Problem requirements: For the records below, work out the number of lines holding "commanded" and reply with only that.

[Records from a data source]

• • • • • • •

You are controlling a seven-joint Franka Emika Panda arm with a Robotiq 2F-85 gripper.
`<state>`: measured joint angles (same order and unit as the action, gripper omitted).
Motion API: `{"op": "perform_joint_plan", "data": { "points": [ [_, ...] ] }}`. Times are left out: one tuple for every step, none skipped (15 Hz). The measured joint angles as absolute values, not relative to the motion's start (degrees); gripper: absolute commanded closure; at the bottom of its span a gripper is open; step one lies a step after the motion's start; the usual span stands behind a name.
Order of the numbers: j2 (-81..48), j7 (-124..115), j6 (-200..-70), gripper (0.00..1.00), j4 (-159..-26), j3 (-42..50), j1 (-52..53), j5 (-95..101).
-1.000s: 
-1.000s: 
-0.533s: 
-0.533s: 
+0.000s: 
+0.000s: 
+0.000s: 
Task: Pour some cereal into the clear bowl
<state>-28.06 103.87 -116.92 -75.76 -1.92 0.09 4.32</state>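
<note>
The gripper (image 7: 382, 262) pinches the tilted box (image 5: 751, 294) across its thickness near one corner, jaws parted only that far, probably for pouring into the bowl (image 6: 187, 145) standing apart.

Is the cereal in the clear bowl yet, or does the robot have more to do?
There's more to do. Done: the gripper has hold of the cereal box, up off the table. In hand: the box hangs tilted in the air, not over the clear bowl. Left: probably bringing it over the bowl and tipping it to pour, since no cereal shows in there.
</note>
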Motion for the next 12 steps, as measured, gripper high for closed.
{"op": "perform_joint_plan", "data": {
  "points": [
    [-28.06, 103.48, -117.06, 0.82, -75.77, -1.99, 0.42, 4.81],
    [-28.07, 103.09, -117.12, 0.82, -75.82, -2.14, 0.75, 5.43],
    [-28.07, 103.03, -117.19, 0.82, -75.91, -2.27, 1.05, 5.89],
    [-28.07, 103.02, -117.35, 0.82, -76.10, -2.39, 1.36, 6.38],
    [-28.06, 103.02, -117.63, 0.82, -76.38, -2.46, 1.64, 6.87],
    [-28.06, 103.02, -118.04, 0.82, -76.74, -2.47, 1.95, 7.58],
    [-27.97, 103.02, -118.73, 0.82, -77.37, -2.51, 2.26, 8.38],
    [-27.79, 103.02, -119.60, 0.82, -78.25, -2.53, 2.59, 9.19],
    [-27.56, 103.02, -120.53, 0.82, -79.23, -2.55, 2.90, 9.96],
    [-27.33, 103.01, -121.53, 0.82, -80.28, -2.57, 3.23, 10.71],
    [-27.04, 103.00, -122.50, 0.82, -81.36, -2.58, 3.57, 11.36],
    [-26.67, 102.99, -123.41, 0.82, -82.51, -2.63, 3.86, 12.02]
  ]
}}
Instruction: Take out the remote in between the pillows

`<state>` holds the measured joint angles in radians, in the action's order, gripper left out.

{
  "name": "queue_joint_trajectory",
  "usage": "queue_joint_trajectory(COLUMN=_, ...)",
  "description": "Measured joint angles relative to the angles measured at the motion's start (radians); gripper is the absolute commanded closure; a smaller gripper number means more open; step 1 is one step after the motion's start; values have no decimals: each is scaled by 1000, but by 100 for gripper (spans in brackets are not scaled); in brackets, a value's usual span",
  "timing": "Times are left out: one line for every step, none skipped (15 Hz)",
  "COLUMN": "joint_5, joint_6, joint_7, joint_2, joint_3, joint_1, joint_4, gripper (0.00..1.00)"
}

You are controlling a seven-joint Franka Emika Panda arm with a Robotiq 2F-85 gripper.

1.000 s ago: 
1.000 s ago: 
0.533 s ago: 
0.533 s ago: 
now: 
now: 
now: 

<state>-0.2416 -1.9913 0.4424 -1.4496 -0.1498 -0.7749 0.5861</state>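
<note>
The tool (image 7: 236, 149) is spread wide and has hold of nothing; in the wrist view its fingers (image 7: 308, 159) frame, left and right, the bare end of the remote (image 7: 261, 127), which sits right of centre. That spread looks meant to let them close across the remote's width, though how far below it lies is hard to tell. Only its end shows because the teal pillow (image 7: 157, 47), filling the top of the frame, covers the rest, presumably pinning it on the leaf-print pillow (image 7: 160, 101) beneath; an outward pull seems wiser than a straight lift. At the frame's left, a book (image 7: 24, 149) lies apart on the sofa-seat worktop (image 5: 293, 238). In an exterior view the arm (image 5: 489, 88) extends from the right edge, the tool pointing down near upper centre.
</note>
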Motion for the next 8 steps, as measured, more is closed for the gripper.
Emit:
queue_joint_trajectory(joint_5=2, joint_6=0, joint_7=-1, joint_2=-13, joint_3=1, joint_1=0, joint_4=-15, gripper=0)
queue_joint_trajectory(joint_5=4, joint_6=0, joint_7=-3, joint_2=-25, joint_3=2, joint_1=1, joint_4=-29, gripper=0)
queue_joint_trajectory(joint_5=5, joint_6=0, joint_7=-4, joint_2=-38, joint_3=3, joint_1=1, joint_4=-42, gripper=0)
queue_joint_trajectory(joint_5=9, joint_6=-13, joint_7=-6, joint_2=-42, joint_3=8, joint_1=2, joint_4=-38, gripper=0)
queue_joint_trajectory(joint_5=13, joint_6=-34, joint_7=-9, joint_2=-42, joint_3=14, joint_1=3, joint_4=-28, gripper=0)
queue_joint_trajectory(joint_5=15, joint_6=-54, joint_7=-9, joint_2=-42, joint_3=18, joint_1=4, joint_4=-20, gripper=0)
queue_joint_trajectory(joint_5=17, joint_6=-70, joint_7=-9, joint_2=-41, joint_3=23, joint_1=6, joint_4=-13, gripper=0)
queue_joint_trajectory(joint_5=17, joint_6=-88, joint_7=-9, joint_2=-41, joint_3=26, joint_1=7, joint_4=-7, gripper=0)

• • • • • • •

Response area: 2